I remember Smyrna with particular delight. The quay curves in like a giant horseshoe of white cement. The piers jut out into the sapphire blue of this artificial bay, and are surrounded by myriads of tiny rowing shells, in which you must trust yourself to get to land, as your big ship anchors a mile or more from shore.

It was the brightest, most brilliant Mediterranean sunshine which irradiated the scene the morning on which we arrived at Smyrna. A score of gaily clad boatmen, whose very patches on their trousers were as picturesque as the patches on Italian sails, held out their hands to enable us to step from one cockle-shell to another, to reach the pier. In the way the boats touch each other in the harbour at Smyrna, I was reminded of the Thames in Henley week. We climbed through perhaps a dozen of these boats before we landed on the pier, and in three minutes' walk we were in the rug bazaars of Smyrna. Such treasures as we saw!

We were received by the smiling merchants as if we were long-lost daughters suddenly restored, but we practised our newly acquired diplomacy on them to such an extent that their faces soon began to betray the most comic astonishment. These people are like children, and exhibit their emotions in a manner which seems almost infantile to the Caucasian. Alas, we were not the prey they had hoped for.
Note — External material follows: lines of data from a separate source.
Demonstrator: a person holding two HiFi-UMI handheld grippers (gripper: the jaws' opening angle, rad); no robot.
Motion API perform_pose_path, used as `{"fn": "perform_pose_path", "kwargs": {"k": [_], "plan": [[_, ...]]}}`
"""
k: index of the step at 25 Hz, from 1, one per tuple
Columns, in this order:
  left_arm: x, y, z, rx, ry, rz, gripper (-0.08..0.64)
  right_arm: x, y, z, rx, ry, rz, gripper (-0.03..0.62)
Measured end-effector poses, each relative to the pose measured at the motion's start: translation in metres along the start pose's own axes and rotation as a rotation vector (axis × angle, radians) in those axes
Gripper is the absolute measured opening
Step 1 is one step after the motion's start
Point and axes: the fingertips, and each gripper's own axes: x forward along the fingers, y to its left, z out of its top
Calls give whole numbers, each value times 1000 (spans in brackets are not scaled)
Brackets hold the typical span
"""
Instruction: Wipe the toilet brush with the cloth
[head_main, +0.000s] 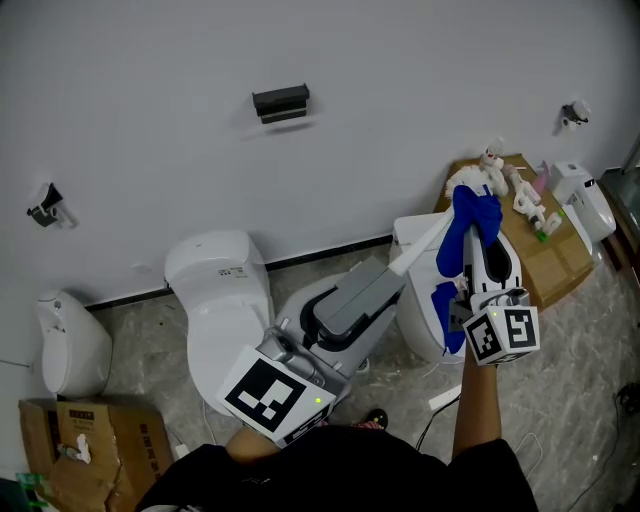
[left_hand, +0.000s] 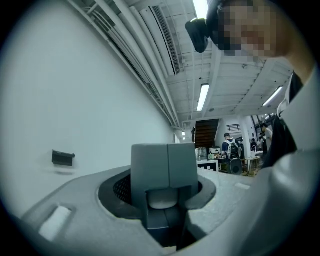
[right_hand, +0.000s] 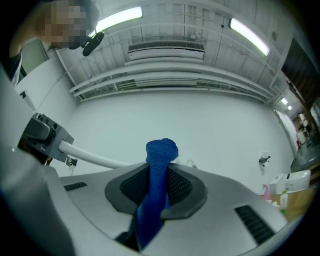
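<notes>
The left gripper (left_hand: 167, 162) is clamped shut on the white handle of the brush (head_main: 420, 245). In the head view the handle runs from that gripper toward 2 o'clock. The right gripper (right_hand: 161, 167) sits at 5 o'clock of the handle's far end and points to 12. Its jaws pinch the blue cloth (head_main: 470, 215), which is bunched over the far end and hangs toward 6 o'clock.
</notes>
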Motion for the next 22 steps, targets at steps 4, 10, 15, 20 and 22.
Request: {"fn": "perform_pose_path", "kwargs": {"k": [4, 10, 15, 20, 22], "plan": [[2, 4, -3, 9, 6, -11, 183, -10, 10, 5, 15, -10, 17, 67], [10, 2, -9, 45, 35, -19, 183, -27, 18, 5, 36, -12, 26, 67], [16, -1, -10, 46, 37, -38, 183, -38, 25, 2, 38, -2, 33, 67], [20, 7, -10, 69, 55, 9, 183, -44, 37, 3, 22, 2, 54, 67], [19, 14, -9, 74, 54, 18, 183, -43, 45, 0, 13, 21, 65, 67]]}}
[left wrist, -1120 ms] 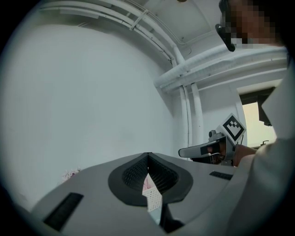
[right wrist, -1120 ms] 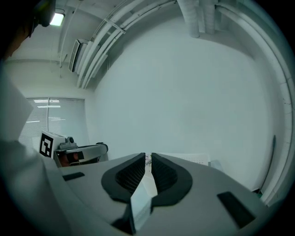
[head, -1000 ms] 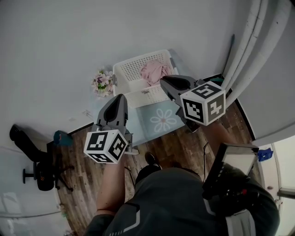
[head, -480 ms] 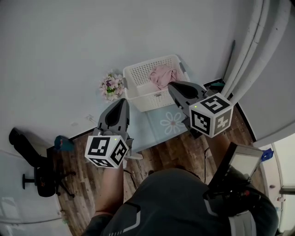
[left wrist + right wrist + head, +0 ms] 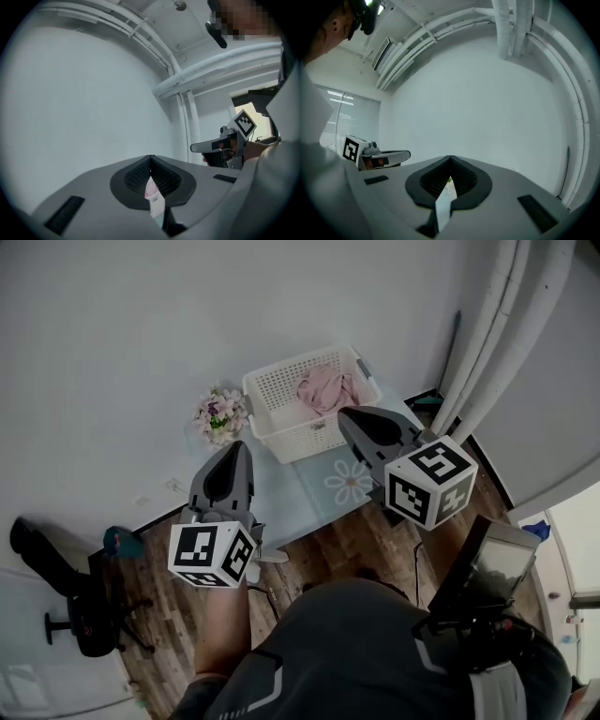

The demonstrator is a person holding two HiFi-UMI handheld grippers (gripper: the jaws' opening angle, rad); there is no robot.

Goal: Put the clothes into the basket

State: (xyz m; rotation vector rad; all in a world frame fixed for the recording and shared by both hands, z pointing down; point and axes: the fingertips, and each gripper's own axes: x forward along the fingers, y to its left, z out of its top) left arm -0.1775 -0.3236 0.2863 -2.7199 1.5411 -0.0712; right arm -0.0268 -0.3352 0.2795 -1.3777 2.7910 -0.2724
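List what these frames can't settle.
- Pink clothes in basket: one piece or several, too small in head view.
- Mat: right part hidden behind right gripper, head view.
- Teal object: too small and dark, head view.
- Left gripper view: left gripper blocks all of the basket but a sliver.

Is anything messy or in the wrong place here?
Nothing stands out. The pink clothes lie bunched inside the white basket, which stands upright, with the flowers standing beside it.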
We sneered at their rugs; we laughed at their embroideries; we turned up our noses at their jewelled weapons; we drank their coffee, and walked out of their shops without buying. They followed us into the street, and there implored us to come back, but we pretended to be returning to our ship. On our way back through this same street, every proprietor was out in front of his shop, holding up some special rug or embroidery which he had hastily dug out of his secret treasures in the vain hope of compelling our respect. Some of these were Persian silk rugs worth from one to three thousand dollars each. Although we would have committed any crime in order to possess these treasures, having got thoroughly into the spirit of the thing, we turned these rugs on their backs and pretended to find flaws in them, jeered at their colouring, and went on our way, followed by a jabbering, excited, perplexed, and nettled horde, who recklessly slaughtered their prices and almost tore up their mud floors in their wild anxiety to prove that they had something—anything—which we would buy. They called upon Allah to witness that they never had been treated so in their lives, but would we not stop just once more again to cast our eyes on their unworthy stock?